Recovering Mangled YouTube URLs: A Brute-Force Adventure

Open Table of contents

Introduction
The Problem: Lowercased YouTube URLs
Brute Force to the Rescue
Why Simple HTTP Requests Fail
Validating with yt-dlp
Implementing the Brute-Force Script
- Sample Bash Script
- How It Works
Conclusion

Introduction

Have you ever dealt with a sneaky bug that corrupts data in ways that seem impossible to fix? That’s exactly what happened to our team when a frontend glitch started lowercasing YouTube video URLs before they hit our API and database. What started as a valid link like https://www.youtube.com/watch?v=urEaHW-emY4 ended up stored as https://www.youtube.com/watch?v=ureahw-emy4—completely broken. No logs, no traces, just invalid URLs pointing to non-existent videos.

But despair not! With a bit of clever brute-forcing and the right tools, we recovered the originals. In this post, I’ll walk you through the problem, our “unless…” moment, and a practical script to fix it. Spoiler: It involves generating up to 2,048 permutations and validating them like a boss a thousand times.

The Problem: Lowercased YouTube URLs

YouTube video URLs typically look like one of these:

https://www.youtube.com/watch?v=urEaHW-emY4
https://youtu.be/urEaHW-emY4

The key part is the video ID—an 11-character string (yes, exactly 11 characters) made up of uppercase letters, lowercase letters, numbers, and special characters like hyphens and underscores (e.g., urEaHW-emY4).

Due to a frontend bug, these URLs were being lowercased (e.g., ureahw-emy4) before storage. Lowercasing breaks them because YouTube IDs are case-sensitive. A simple search or log dive? Nope— the transformation happened client-side, leaving no server-side evidence of the original.

Brute Force to the Rescue

Here’s where it gets fun (or masochistic, depending on your love for combinatorics).
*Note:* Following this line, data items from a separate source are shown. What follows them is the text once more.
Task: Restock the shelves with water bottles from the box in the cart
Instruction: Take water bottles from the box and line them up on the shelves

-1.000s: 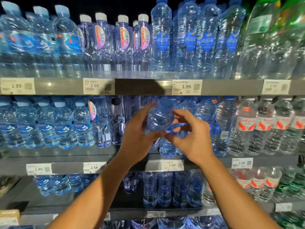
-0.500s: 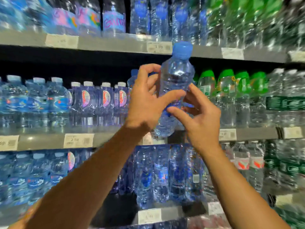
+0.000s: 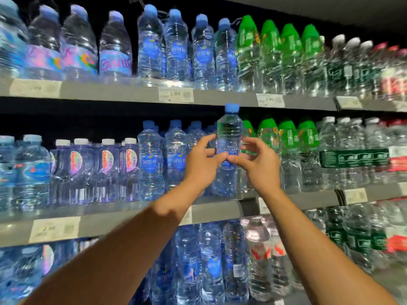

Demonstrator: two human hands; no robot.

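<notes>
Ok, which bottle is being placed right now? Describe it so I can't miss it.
Find the middle shelf, at the gap between blue-capped and green-capped rows. The water bottle there is upright, held by left hand and right hand. Only its blue cap rises above its neighbours.

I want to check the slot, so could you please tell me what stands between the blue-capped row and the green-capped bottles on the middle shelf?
In the head view, the held bottle, gripped by both the left hand and right hand.

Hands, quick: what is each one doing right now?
Left hand: curled round the blue-capped water bottle, holding it upright.
Right hand: also gripping that bottle, fingers curled on its other side.
</notes>
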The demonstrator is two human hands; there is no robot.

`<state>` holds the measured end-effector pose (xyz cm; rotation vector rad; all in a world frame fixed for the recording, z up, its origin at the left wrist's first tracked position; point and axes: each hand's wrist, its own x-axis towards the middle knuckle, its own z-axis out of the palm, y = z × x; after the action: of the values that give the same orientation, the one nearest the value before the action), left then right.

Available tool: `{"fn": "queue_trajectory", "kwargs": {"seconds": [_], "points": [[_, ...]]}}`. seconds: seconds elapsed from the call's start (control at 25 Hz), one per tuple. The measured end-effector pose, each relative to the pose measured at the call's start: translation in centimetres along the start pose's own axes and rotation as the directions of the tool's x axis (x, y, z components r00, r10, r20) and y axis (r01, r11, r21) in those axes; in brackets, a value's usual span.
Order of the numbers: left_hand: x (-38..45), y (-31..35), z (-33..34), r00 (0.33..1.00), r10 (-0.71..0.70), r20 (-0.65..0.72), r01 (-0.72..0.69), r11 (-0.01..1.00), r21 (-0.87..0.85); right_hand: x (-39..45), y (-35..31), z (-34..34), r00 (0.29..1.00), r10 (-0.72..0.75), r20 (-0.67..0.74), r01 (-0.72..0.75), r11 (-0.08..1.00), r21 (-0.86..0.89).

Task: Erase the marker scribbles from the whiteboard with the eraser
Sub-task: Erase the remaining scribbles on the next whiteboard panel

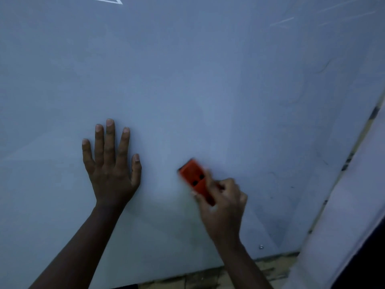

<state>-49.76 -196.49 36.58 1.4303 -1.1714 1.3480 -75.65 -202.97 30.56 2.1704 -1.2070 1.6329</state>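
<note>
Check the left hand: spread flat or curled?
Spread flat: the left hand lies palm-down on the whiteboard, fingers extended and apart.

The eraser point(196, 180) is blurred, and the right hand point(224, 207) covers its lower end. The whiteboard point(187, 69) is cut by the top and left picture edges. Both forearms leave at the bottom.
</note>
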Motion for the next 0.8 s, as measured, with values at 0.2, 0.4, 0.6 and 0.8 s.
{"fn": "queue_trajectory", "kwargs": {"seconds": [0.2,0.4,0.6,0.8], "points": [[-0.9,0.3,0.1,0.999,-0.032,0.009,0.031,0.999,0.017,-0.5,4.7,-1.1,0.771,0.631,-0.079,-0.514,0.691,0.508],[-2.0,0.7,0.2,0.999,-0.052,0.006,0.052,0.999,0.017,-3.2,1.5,1.1,0.77,0.637,-0.035,-0.515,0.654,0.554],[-2.6,0.9,0.5,0.998,-0.056,-0.001,0.056,0.998,0.01,-6.4,-4.4,3.9,0.988,0.118,0.104,-0.137,0.972,0.193],[-3.0,0.6,0.4,0.998,-0.055,-0.003,0.055,0.998,0.007,-9.0,-4.4,3.9,0.955,-0.148,0.257,0.157,0.988,-0.015]]}}
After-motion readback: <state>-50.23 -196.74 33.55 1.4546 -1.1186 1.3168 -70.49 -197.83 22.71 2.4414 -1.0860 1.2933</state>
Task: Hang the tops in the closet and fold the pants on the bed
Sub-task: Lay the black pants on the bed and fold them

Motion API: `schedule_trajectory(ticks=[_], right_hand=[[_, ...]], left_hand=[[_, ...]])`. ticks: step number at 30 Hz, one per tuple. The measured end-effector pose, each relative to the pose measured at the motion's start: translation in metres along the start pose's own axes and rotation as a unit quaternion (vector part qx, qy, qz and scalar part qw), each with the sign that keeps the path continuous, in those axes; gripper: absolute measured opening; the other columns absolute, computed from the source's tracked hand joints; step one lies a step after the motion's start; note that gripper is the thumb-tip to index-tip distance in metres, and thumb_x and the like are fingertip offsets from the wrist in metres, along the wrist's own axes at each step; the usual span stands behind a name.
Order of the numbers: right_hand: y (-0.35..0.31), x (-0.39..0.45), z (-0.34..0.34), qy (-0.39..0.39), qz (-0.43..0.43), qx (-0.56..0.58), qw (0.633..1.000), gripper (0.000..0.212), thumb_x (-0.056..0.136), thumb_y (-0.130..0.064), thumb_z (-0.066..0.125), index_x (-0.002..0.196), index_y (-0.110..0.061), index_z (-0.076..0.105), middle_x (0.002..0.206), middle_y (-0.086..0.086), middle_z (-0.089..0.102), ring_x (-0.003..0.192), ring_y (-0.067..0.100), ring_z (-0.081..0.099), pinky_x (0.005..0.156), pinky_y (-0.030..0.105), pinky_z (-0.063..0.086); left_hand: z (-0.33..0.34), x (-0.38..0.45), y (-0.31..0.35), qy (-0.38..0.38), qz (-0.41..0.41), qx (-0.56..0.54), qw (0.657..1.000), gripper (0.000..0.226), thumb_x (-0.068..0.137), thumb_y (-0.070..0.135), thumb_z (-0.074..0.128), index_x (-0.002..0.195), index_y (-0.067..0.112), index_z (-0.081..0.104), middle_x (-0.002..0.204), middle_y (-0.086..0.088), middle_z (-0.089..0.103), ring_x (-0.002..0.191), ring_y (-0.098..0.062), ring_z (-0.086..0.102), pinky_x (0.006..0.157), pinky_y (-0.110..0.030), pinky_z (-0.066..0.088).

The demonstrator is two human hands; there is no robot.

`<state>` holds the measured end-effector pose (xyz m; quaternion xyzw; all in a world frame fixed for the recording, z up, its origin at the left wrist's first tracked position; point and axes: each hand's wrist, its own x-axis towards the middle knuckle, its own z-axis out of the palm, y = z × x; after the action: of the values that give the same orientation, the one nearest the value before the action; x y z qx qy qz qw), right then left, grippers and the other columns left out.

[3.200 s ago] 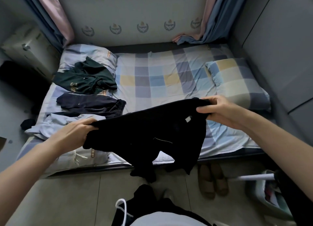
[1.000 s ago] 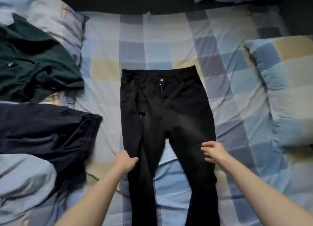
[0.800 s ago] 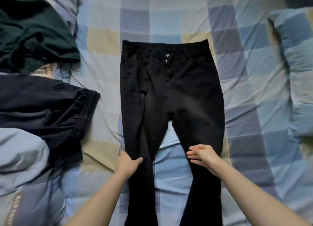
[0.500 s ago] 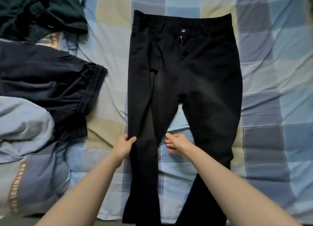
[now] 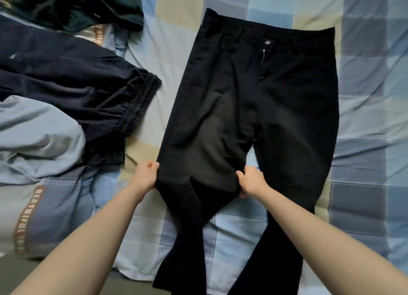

Since video IDs are fixed at 11 characters, and only alphabetic characters are case-sensitive, we can generate all possible case variations of the lowercased ID.

Worst-case scenario: If all 11 characters are letters, there are (2^{11} = 2048) permutations (each letter can be upper or lower case).
Real-world average: Most IDs mix letters, numbers, and symbols. Numbers and symbols aren’t case-sensitive, so the actual number of permutations is often much lower—closer to a few hundred or less.
Strategy:
1. Extract the lowercased video ID from your stored URL.
2. Generate all possible case combinations.
3. Validate each one to find the real YouTube video.

This is feasible because 2048 is a tiny number for a computer. But how do we validate without false positives?

Why Simple HTTP Requests Fail

You might think: “Just send a GET request and check the status code!” Nope. YouTube is a Single-Page Application (SPA), so:

A valid URL like https://www.youtube.com/watch?v=BxrUJ6nhZA4 returns HTTP 200 OK.
An invalid one like https://www.youtube.com/watch?v=BxrUJ6nhZa4 also returns 200 OK, even if the UI shows a “Video unavailable” message.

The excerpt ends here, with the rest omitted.